Photographs courtesy The Greenwich International Film Festival.
Greenwich is known for many things — palatial homes, chic boutiques, waterfront views, celebrated restaurants, even polo.
Film, however, isn’t one of them.
Three entrepreneurs — Carina Crain, Colleen deVeer and Wendy Reyes Stapleton — are blending the worlds of film, finance and philanthropy in the inaugural Greenwich International Film Festival (GIFF), which runs June 4 through 7 at various venues throughout town. The festival’s opening night party on June 5 features the local premiere of Colin Hanks’ “All Things Must Pass,” a documentary about Tower Records’ success and demise.
“The film has a very broad generational appeal, which is great for our audience,” says Colleen deVeer, co-founder of GIFF. “We wanted a film that people in their teens and people in their late 70s would appreciate and would give them the opportunity to learn the history of the meteoric rise and tragic fall of the Tower Records brand.”
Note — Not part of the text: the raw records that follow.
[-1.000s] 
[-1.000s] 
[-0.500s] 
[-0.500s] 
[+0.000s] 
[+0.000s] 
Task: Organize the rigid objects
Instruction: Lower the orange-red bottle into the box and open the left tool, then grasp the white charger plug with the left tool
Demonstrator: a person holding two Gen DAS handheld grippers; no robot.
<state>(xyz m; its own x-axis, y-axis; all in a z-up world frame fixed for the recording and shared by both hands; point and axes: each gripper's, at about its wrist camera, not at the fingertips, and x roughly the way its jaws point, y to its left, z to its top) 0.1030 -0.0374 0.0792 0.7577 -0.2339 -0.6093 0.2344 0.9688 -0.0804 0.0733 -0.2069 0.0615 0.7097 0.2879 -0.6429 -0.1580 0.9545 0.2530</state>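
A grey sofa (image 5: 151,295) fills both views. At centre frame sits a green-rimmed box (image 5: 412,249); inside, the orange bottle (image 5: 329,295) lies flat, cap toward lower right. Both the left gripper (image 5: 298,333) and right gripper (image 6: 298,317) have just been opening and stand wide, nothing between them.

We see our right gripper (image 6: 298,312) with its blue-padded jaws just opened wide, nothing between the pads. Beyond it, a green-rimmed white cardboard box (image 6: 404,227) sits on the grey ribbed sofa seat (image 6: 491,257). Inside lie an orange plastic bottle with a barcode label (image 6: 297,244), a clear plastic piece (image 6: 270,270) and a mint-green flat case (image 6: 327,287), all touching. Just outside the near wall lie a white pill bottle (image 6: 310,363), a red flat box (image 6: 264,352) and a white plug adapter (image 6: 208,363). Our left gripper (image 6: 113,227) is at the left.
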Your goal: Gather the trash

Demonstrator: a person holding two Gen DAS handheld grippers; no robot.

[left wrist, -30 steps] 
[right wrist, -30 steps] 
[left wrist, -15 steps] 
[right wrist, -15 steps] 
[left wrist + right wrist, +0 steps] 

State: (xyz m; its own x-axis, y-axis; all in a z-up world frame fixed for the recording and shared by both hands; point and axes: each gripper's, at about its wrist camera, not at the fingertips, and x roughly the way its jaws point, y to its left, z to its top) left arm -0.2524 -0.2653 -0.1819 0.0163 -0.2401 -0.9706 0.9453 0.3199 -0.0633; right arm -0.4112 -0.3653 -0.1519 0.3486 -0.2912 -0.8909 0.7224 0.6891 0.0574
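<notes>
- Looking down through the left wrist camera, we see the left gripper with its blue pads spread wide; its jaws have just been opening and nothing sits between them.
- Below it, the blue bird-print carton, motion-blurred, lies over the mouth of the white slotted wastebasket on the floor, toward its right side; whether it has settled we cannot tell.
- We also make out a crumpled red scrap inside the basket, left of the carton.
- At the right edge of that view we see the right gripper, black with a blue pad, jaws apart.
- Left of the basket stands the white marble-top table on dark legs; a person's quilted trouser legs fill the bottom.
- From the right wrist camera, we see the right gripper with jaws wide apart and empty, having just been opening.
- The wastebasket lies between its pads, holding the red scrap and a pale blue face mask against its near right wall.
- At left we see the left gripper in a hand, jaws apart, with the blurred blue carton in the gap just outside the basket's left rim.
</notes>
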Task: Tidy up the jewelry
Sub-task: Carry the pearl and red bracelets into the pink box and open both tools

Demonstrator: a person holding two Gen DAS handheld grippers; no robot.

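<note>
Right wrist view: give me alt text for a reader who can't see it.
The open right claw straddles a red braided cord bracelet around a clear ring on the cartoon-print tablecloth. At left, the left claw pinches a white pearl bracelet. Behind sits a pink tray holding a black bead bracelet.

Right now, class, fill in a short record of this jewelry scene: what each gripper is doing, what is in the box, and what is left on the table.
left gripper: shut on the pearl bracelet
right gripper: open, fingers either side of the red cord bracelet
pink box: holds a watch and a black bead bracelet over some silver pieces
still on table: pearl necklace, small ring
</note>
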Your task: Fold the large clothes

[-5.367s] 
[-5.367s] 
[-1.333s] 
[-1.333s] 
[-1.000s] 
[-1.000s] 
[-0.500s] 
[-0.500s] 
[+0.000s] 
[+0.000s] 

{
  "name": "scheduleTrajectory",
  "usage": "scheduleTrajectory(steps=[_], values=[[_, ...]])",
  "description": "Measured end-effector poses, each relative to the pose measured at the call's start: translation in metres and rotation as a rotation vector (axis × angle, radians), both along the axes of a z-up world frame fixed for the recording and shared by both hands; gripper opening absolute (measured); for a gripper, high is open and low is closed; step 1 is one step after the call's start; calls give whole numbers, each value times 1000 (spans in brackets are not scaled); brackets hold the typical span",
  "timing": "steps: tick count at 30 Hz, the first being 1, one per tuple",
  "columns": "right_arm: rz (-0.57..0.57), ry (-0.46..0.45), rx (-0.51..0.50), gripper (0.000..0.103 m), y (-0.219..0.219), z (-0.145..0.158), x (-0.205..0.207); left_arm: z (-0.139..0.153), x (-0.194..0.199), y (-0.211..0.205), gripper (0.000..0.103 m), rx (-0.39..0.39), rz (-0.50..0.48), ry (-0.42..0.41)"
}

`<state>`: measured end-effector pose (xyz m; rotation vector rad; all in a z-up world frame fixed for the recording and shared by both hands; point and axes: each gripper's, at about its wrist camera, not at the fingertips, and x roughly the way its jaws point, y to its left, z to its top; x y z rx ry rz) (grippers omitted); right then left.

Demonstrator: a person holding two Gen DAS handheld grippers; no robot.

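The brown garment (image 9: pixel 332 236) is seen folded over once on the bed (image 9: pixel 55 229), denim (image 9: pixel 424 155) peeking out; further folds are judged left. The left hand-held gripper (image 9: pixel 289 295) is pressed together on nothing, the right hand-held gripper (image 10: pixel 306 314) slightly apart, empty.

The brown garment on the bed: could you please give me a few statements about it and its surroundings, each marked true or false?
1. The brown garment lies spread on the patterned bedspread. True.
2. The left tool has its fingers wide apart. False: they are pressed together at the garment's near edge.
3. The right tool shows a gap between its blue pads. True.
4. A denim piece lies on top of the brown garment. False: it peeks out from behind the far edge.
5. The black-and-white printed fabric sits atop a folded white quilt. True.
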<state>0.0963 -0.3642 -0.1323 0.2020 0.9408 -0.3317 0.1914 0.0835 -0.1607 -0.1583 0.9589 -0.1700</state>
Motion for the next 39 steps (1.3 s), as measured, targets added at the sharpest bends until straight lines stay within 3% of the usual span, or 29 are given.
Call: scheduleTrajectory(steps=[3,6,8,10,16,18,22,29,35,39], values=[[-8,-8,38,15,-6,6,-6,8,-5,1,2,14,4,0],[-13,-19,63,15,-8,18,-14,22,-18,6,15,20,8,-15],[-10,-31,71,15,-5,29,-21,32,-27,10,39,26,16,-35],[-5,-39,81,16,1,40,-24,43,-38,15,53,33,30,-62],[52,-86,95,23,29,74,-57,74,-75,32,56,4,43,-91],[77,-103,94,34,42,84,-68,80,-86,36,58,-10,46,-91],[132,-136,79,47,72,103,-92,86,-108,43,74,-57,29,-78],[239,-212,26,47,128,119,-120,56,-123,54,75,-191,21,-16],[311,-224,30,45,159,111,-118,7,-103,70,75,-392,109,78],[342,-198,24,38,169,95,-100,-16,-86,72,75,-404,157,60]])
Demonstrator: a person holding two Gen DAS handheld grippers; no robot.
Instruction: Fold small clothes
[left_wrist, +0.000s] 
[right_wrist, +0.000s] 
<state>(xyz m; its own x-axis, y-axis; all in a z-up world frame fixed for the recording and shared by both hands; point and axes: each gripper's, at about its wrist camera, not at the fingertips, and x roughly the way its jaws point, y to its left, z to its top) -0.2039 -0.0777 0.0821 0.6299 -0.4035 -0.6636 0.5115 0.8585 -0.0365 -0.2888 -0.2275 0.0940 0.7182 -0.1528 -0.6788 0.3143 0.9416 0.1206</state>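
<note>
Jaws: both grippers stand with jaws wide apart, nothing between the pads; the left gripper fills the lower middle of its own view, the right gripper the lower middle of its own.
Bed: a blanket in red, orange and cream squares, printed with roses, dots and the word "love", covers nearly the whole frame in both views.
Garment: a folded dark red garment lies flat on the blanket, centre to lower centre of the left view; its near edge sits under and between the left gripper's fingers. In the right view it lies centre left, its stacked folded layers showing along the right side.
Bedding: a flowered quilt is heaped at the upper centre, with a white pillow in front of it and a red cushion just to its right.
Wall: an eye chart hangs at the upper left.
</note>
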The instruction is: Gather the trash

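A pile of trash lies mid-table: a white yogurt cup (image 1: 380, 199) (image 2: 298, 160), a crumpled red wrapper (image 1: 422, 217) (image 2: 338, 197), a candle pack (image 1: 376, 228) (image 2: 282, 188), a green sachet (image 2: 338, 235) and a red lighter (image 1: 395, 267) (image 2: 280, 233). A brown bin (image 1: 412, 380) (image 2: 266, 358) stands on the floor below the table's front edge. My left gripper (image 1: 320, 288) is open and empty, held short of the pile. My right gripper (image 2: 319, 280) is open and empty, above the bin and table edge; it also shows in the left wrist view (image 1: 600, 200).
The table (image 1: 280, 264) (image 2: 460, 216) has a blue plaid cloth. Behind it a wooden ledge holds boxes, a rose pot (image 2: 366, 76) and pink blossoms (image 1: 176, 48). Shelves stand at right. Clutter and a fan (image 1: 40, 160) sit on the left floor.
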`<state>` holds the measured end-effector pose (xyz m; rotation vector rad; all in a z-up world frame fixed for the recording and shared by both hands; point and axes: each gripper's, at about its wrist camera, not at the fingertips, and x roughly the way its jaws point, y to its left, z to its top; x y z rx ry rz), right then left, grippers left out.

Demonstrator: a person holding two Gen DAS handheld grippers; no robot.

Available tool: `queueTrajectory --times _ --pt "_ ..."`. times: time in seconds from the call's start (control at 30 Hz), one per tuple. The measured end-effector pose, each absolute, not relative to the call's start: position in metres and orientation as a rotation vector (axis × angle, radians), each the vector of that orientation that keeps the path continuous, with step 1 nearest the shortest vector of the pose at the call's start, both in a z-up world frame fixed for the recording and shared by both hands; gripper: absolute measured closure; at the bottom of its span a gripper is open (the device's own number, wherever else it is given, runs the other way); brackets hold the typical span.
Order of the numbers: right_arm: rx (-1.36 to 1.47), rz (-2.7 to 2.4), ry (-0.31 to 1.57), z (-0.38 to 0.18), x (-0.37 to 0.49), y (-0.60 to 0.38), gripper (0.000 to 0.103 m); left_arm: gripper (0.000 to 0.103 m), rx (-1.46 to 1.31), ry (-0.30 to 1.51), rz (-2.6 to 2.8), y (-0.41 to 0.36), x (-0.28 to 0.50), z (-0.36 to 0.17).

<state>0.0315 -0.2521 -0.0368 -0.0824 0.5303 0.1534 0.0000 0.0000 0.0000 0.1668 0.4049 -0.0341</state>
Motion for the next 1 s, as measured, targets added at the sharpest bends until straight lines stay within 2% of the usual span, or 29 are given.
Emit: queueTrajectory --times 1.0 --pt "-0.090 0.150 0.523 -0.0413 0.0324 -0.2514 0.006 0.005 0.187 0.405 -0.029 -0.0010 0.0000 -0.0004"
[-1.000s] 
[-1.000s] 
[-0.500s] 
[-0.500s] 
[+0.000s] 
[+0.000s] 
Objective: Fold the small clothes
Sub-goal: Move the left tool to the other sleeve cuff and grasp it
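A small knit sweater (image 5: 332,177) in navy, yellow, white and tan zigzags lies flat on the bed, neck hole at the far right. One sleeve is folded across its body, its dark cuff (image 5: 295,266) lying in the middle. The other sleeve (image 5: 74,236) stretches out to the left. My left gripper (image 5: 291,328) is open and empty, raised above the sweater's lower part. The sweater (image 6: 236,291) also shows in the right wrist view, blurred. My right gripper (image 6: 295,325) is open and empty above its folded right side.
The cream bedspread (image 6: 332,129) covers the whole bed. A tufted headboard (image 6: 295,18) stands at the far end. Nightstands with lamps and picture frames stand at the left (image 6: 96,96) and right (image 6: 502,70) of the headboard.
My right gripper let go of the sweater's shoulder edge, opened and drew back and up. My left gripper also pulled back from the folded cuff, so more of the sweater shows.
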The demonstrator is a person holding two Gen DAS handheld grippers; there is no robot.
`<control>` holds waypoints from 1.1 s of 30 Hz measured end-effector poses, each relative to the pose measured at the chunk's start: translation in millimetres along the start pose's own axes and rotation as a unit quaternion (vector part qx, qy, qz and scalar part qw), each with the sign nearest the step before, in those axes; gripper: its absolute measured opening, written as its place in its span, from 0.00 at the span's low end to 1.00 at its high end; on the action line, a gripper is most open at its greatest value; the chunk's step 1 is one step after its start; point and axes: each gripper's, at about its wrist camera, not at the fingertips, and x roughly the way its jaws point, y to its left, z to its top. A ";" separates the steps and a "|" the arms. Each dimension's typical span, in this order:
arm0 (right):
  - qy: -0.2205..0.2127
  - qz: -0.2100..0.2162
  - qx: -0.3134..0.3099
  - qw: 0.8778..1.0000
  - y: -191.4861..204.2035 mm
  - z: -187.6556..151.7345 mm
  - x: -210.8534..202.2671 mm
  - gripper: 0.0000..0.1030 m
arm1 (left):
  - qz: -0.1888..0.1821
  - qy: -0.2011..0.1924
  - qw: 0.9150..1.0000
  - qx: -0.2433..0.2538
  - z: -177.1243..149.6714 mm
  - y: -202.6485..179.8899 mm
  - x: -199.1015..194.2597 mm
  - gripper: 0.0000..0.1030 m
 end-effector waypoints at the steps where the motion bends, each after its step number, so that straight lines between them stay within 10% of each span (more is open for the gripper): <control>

In all there will be 31 entries in the festival, founded in 2013 to celebrate Greenwich’s visual arts community.
“There was interested capital here that had not been tapped by the filmmaking community,” says Reyes Stapleton, co-founder of GIFF. “There are people in town who are interested in investing in films but just don’t have access to (them) in their backyards. We thought this was a great opportunity to start showcasing emerging filmmakers and be able to support them.”
The philanthropic arm of the festival is GIFF’s partnership with the United Nations Children’s Fund (UNICEF), which represents the charity’s first-ever collaboration with a film festival. UNICEF, which helps children in more than 190 countries and territories, is receiving a portion of GIFF’s proceeds from screenings of the video initiative “theoneminutesJr.,” which enables underprivileged 12- to 20-year-olds from around the world to create one-minute films about their lives.
“Greenwich is one of the most philanthropic towns in the country, and film is an incredibly powerful tool to spread different social messages,” Reyes Stapleton says. “We thought that it was very important to kind of weave that throughout our whole festival.”
Videos from the program are being shown throughout the four-day event.
“We intersperse these films with our regular programming of the festival weekend,” she adds. “Through the film festival, we are basically able to give these children a very loud voice, so that’s an exciting component of it.”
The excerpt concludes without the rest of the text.